Solution Explanation: Converting a 1D Array to a 2D Array

This problem involves transforming a one-dimensional (1D) array into a two-dimensional (2D) array with specified dimensions (m rows and n columns). The key constraint is that all elements from the original array must be used in the 2D array.

Approach:

The solution employs a straightforward approach:

1. Dimension Check: First, it verifies if the dimensions m and n are valid. The product of m and n must equal the length of the original array (original.length). If not, it's impossible to create the 2D array, so an empty array is returned.

2. Array Construction: If the dimensions are valid, the solution iterates through the original array and populates the 2D array row by row. It uses a nested loop or list comprehension (depending on the programming language) to achieve this. The index calculations ensure that elements are placed correctly into their corresponding rows and columns.

Code (with explanations):

I'll focus on the Python and Java solutions as they represent common approaches:

Python:

class Solution:
    def construct2DArray(self, original: List[int], m: int, n: int) -> List[List[int]]:
        if m * n != len(original):
            return []  # Invalid dimensions
        return [original[i : i + n] for i in range(0, m * n, n)] 
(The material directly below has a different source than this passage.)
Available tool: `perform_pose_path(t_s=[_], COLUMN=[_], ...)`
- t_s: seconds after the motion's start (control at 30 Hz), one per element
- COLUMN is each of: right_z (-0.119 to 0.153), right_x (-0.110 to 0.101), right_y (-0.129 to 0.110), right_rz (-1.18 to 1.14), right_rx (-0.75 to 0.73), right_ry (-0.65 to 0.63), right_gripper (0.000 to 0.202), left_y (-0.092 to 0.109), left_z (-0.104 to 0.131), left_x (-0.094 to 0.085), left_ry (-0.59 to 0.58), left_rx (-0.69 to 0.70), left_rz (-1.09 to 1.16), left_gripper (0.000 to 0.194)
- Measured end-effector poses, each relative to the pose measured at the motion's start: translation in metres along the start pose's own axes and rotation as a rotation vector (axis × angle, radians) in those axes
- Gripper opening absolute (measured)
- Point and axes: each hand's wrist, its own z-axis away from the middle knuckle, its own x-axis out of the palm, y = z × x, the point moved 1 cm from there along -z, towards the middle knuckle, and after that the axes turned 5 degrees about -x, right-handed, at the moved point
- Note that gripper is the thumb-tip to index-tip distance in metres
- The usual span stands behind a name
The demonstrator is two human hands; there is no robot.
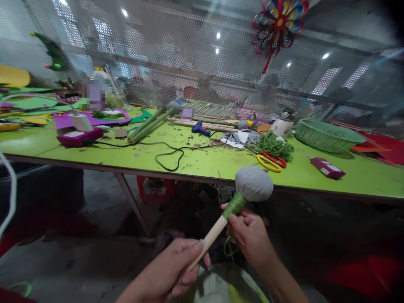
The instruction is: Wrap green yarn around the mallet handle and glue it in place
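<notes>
Below the near edge of the green table (202,162), we pinch a grey-headed wooden stick (217,229) in our left hand (176,269) while right-hand (249,235) fingers press its green cord wrapping (234,205).

A long table (202,162) with a lime-green top and dark edge spans the room on slanted metal legs (131,204). Behind it stands a perforated metal screen (176,54), through which blurred ceiling lights (217,35) show. A paper pinwheel (279,23) hangs at upper right. The floor (78,261) beneath is grey concrete.
</notes>
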Motion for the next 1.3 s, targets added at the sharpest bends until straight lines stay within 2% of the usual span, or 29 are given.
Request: perform_pose_path(t_s=[0.07, 0.13, 0.2, 0.23, 0.27, 0.43, 0.5, 0.53, 0.57, 0.6, 0.7, 0.77, 0.8, 0.83, 0.87, 1.0, 1.07, 1.1, 1.17, 1.3], right_z=[-0.002, -0.003, -0.003, -0.003, -0.002, 0.005, 0.006, 0.006, 0.005, 0.004, -0.001, -0.002, -0.002, -0.002, -0.001, 0.001, 0.001, 0.000, -0.003, -0.009], right_x=[0.000, 0.000, -0.002, -0.002, -0.003, -0.003, -0.003, -0.002, -0.002, -0.001, -0.002, -0.002, -0.002, -0.001, -0.001, 0.001, 0.002, 0.003, 0.005, 0.006], right_y=[0.002, 0.003, 0.004, 0.004, 0.003, -0.002, -0.003, -0.003, -0.003, -0.002, 0.002, 0.002, 0.002, 0.001, 0.000, -0.004, -0.004, -0.003, 0.000, 0.003], right_rz=[0.011, 0.036, 0.061, 0.067, 0.068, 0.028, 0.024, 0.028, 0.033, 0.036, 0.049, 0.054, 0.053, 0.044, 0.032, 0.024, 0.022, 0.009, -0.033, -0.073], right_rx=[-0.006, -0.027, -0.051, -0.054, -0.051, -0.036, -0.038, -0.035, -0.031, -0.028, -0.026, -0.028, -0.027, -0.025, -0.026, -0.038, -0.048, -0.053, -0.055, -0.041], right_ry=[0.022, 0.054, 0.068, 0.065, 0.054, -0.024, -0.044, -0.043, -0.035, -0.019, 0.029, 0.036, 0.030, 0.019, 0.006, -0.026, -0.031, -0.037, -0.052, -0.030], right_gripper=[0.028, 0.026, 0.025, 0.025, 0.025, 0.026, 0.025, 0.025, 0.025, 0.025, 0.026, 0.027, 0.028, 0.028, 0.027, 0.027, 0.027, 0.026, 0.024, 0.024], left_y=[-0.003, -0.005, -0.003, -0.002, 0.000, 0.007, 0.008, 0.007, 0.005, 0.004, 0.002, 0.003, 0.004, 0.006, 0.008, 0.014, 0.015, 0.014, 0.010, 0.003], left_z=[-0.003, -0.004, -0.002, 0.000, 0.002, 0.010, 0.009, 0.008, 0.006, 0.004, 0.002, 0.005, 0.007, 0.009, 0.011, 0.015, 0.014, 0.013, 0.009, 0.005], left_x=[0.000, -0.001, -0.001, -0.001, -0.002, -0.008, -0.011, -0.011, -0.011, -0.011, -0.011, -0.010, -0.010, -0.010, -0.010, -0.009, -0.008, -0.008, -0.008, -0.010], left_ry=[0.155, 0.402, 0.571, 0.587, 0.552, 0.095, -0.018, -0.036, -0.019, 0.045, 0.443, 0.633, 0.656, 0.632, 0.567, 0.166, 0.064, 0.064, 0.165, 0.607], left_rx=[0.078, 0.257, 0.421, 0.450, 0.428, 0.077, 0.029, 0.020, 0.019, 0.044, 0.309, 0.494, 0.532, 0.524, 0.475, 0.101, 0.013, 0.008, 0.061, 0.418], left_rz=[-0.196, -0.429, -0.575, -0.600, -0.590, -0.214, -0.098, -0.085, -0.110, -0.174, -0.482, -0.635, -0.665, -0.666, -0.639, -0.329, -0.208, -0.197, -0.287, -0.569], left_gripper=[0.043, 0.036, 0.029, 0.028, 0.029, 0.043, 0.045, 0.047, 0.048, 0.047, 0.035, 0.028, 0.028, 0.026, 0.026, 0.045, 0.049, 0.050, 0.049, 0.032])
• if m * n != len(original): return []: This line performs the dimension check. If m * n (total number of elements in the desired 2D array) doesn't match len(original) (the number of elements in the 1D array), an empty list is returned.

• [original[i : i + n] for i in range(0, m * n, n)]: This is a list comprehension. It's a concise way to create a list.

  • range(0, m * n, n): This generates a sequence of indices: 0, n, 2n, 3n... These are the starting indices of each row in the original array.
  • original[i : i + n]: This slices the original array, taking n elements starting from index i. Each slice represents a row in the 2D array.

Java:

class Solution {
    public int[][] construct2DArray(int[] original, int m, int n) {
        if (m * n != original.length) {
            return new int[0][0]; // Invalid dimensions
        }
        int[][] ans = new int[m][n];
        for (int i = 0; i < m; ++i) {
            for (int j = 0; j < n; ++j) {
                ans[i][j] = original[i * n + j];
            }
        }
        return ans;
    }
}

• if (m * n != original.length): This performs the dimension check, similar to the Python code.

• int[][] ans = new int[m][n];: This creates a 2D integer array with m rows and n columns.

• for loops: The nested loops iterate through the rows (i) and columns (j) of the ans array.

• ans[i][j] = original[i * n + j];: This is the crucial line. It calculates the index in the original array (i * n + j) and assigns the element to the correct position in the ans array.

Time and Space Complexity:

• Time Complexity: O(m * n) - The nested loops (or list comprehension in Python) iterate through all the elements of the 2D array, which has m * n elements.

• Space Complexity: O(m * n) - The space is dominated by the newly created 2D array ans, which has m * n elements. The space used by intermediate variables is negligible compared to this.

Other languages (C++, Go, TypeScript, JavaScript) follow similar logic, just with different syntax. The core algorithm remains consistent across all implementations.